Nel cuore del quartiere Sanità a Napoli è presente una realtà in grado di dare una nuova prospettiva di speranza ai detenuti. L’associazione Liberi di Volare e la Cooperativa Articolo 1, uniti alla Pastorale Carceraria di Napoli, si impegnano ogni giorno per ricostruire le vite di ragazzi, adulti e anziani detenuti e delle loro famiglie. Chi ha commesso reati minori ha la possibilità di attuare un percorso di riabilitazione e reintegrazione nella società grazie alle varie attività laboratoriali. All’interno della struttura sono ospitati attualmente 90 detenuti, di cui una piccola parte sconta i domiciliari nella casa di accoglienza della diocesi. L’altra parte, in affidamento in prova agli assistenti sociali o in stato di semilibertà, ha la possibilità di partecipare a una grande varietà di attività dalle ore 9 alle ore 13, quattro giorni a settimana.
Laboratori di ceramica, falegnameria, arte presepiale e giardinaggio hanno la funzione di far fuoriuscire le capacità e le risorse del detenuto. In questo modo si vuole facilitare il reinserimento nel mondo lavorativo, che non è semplice dato lo stigma perpetrato anche al di fuori del carcere. Oltre al reinserimento lavorativo, i volontari delle associazioni ritengono anche importante la formazione culturale ed emotiva per poter dare al detenuto la possibilità di stare al passo con la società una volta concluso il suo percorso di detenzione. Qui è vietato parlare di carceri, reati e avvocati. Non esistono categorizzazioni o stigmatizzazioni e l’uomo viene visto in quanto persona, uguale alle altre con il diritto di vivere una vita dignitosa.
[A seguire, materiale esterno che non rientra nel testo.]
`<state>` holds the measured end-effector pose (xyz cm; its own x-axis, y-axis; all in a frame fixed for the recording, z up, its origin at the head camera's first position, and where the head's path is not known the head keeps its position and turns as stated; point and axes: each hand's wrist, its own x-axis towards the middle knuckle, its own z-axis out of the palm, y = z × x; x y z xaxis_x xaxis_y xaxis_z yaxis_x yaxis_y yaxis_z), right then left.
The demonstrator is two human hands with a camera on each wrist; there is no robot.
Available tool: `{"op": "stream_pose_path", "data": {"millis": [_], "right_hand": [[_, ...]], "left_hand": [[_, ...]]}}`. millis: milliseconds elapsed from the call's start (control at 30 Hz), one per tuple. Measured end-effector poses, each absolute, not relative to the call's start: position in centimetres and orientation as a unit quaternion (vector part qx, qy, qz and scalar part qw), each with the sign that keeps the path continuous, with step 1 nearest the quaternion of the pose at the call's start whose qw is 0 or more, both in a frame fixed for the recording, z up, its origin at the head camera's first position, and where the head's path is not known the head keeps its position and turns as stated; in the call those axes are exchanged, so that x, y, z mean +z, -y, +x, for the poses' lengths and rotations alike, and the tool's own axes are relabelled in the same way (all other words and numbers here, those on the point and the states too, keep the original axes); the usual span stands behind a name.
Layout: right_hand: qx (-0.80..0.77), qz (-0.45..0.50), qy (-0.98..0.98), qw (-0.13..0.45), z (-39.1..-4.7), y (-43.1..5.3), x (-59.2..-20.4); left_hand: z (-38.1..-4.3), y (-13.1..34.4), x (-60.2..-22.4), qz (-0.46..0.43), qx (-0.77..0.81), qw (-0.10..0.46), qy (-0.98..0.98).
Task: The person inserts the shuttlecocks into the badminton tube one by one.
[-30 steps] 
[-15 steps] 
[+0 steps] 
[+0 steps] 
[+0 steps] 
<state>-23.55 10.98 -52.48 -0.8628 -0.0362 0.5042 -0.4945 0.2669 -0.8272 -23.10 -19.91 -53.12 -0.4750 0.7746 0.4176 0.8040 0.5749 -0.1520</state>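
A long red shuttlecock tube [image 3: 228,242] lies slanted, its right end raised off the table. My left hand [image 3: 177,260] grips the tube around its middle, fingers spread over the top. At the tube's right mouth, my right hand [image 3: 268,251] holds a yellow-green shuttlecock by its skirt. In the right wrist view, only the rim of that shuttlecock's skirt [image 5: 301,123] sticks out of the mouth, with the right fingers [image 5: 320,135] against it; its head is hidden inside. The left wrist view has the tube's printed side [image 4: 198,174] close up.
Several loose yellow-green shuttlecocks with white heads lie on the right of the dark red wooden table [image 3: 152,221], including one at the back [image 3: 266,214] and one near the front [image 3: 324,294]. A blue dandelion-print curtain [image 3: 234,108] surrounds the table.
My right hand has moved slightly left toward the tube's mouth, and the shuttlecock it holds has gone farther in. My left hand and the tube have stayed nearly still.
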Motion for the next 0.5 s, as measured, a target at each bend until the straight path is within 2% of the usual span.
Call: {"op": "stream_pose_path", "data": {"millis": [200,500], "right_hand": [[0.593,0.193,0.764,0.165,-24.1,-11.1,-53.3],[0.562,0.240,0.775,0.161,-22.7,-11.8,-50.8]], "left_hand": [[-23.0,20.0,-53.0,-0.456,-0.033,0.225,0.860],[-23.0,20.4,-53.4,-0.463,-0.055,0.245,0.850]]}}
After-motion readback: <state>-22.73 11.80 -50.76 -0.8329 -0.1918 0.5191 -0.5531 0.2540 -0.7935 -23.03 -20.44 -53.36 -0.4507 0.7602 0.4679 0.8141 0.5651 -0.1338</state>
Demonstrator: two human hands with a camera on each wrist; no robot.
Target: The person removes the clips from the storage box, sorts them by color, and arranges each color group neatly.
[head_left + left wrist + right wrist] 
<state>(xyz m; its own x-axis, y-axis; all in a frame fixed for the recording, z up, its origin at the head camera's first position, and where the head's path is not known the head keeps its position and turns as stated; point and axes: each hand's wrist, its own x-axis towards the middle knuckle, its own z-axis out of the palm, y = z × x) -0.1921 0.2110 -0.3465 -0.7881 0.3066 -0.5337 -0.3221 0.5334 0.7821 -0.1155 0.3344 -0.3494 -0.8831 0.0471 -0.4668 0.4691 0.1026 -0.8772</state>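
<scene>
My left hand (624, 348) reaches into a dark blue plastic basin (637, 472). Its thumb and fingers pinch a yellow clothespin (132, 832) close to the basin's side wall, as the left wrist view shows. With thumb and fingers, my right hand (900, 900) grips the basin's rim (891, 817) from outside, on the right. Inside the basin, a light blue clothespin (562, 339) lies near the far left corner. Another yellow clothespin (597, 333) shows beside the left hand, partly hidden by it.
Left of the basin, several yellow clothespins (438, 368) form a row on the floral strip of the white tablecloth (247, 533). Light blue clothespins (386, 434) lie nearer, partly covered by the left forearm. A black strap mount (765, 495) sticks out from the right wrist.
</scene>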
È consequenziale un sentimento di rabbia o disprezzo nei confronti di chi commette un reato, ma il vero riscatto consiste nel vedere una vera comprensione e un vero pentimento del reato commesso. Il carcere dovrebbe essere di tipo rieducativo, non punitivo.
Purtroppo, all’interno delle carceri di Poggioreale e Secondigliano, in cui le associazioni forniscono il loro supporto, non viene svolto un vero percorso di reintegrazione e ci sono delle situazioni disastrose. Le strutture sono in sovraffollamento, soprattutto quella di Poggioreale, che ospita 2200 detenuti, ammassati in piccole celle. «Attualmente il carcere sta vivendo una situazione drammatica perché sta diventando un contenitore di problemi sociali non risolti» afferma Anna Albano, volontaria della pastorale carceraria. Anche le condizioni di salute fisica e mentale sono disastrose e, infatti, nel 2025 si sono già registrati undici suicidi.
Il laboratorio di bigiotteria è stato la prima svolta dalla pastorale carceraria e, col passare degli anni, si è continuato a riproporlo all’interno delle carceri. È da due anni ormai che il laboratorio si svolge con i detenuti tossicodipendenti che si trovano nel padiglione Roma all’interno del carcere di Poggioreale. Qui possono riunirsi e creare collane, coroncine e orecchini. Impilare delicatamente e con precisione ogni perlina all’interno di un filo sottilissimo è essenziale per distogliere la mente dai propri pensieri. Il padiglione Roma è completamente distaccato dagli altri padiglioni. È come se fosse un carcere all’interno del carcere stesso. I detenuti tossicodipendenti non possono svolgere le attività con i detenuti di altri padiglioni e non possono seguire con loro le lezioni di formazione scolastica, a meno che non siano svolte all’interno del padiglione Roma. Essi hanno l’apertura della cella ogni ventidue ore e in quelle due ore di “libertà” svolgono il laboratorio di bigiotteria. Più che per l’attività in sé, questo laboratorio è fondamentale per instaurare delle relazioni umane, per parlare con qualcuno al di fuori dei propri compagni di cella e per restituire un po’ di dignità. Questo è l’unico modo per essere ascoltati. «La prima cosa che noti entrando all’interno del carcere è il rumore di tante persone che parlano e, se tutti parlano, non c’è chi ascolta» conclude Tiziana Giuliani, altra volontaria della pastorale carceraria.